- [Aim of the task] Return the whole listing, line for line, without the pictures in it.

- [Supplied material]
↓↓↓
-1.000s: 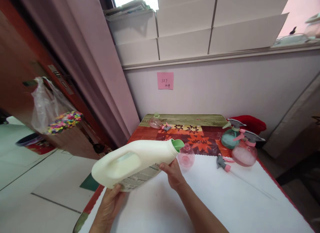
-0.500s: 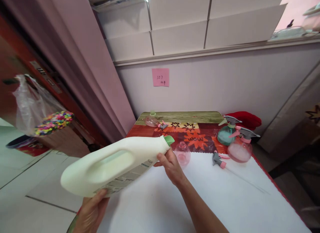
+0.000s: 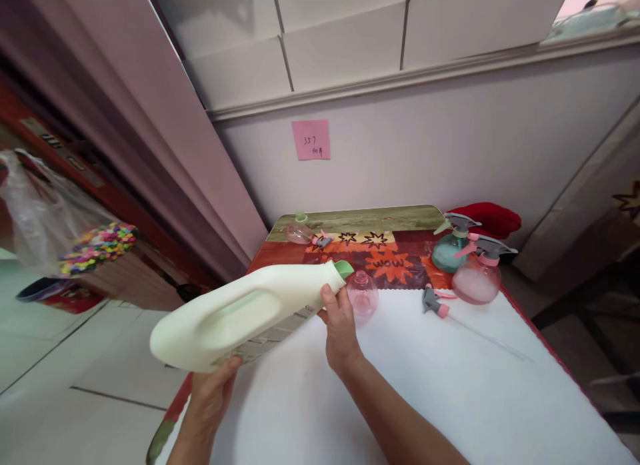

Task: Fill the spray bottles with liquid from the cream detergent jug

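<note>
Both hands hold a large pale detergent bottle (image 3: 240, 312), tilted on its side over the table with its mouth to the right. My left hand (image 3: 213, 392) grips the underside near its base. Around the neck, the fingers of my right hand (image 3: 340, 328) are closed. A green pouring spout (image 3: 343, 270) shows in the mouth, near an uncapped clear pink bottle (image 3: 363, 295) standing upright just beyond my right hand. To the right lies a grey and pink spray head (image 3: 435, 302) with a long thin tube. I cannot see liquid leaving the spout.
Green (image 3: 450, 253) and pink (image 3: 477, 282) spray bottles holding liquid stand at the table's right edge. A clear pinkish bottle (image 3: 299, 234) and another spray head (image 3: 323, 240) lie at the back left. A red cloth item (image 3: 493, 222) is behind the table, by the wall.
Both hands have carried the detergent bottle slightly right, bringing its spout closer to the open pink bottle. The camera view has shifted a little.
</note>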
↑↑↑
- [Answer space]
-1.000s: 
-0.500s: 
+0.000s: 

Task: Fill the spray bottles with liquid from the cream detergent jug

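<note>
Both hands hold a large pale detergent bottle (image 3: 240, 312), tilted on its side over the table with its mouth to the right. My left hand (image 3: 213, 392) grips the underside near its base. Around the neck, the fingers of my right hand (image 3: 340, 328) are closed. A green pouring spout (image 3: 343, 270) shows in the mouth, near an uncapped clear pink bottle (image 3: 363, 295) standing upright just beyond my right hand. To the right lies a grey and pink spray head (image 3: 435, 302) with a long thin tube. I cannot see liquid leaving the spout.
Green (image 3: 450, 253) and pink (image 3: 477, 282) spray bottles holding liquid stand at the table's right edge. A clear pinkish bottle (image 3: 299, 234) and another spray head (image 3: 323, 240) lie at the back left. A red cloth item (image 3: 493, 222) is behind the table, by the wall.
Both hands have carried the detergent bottle slightly right, bringing its spout closer to the open pink bottle. The camera view has shifted a little.
</note>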

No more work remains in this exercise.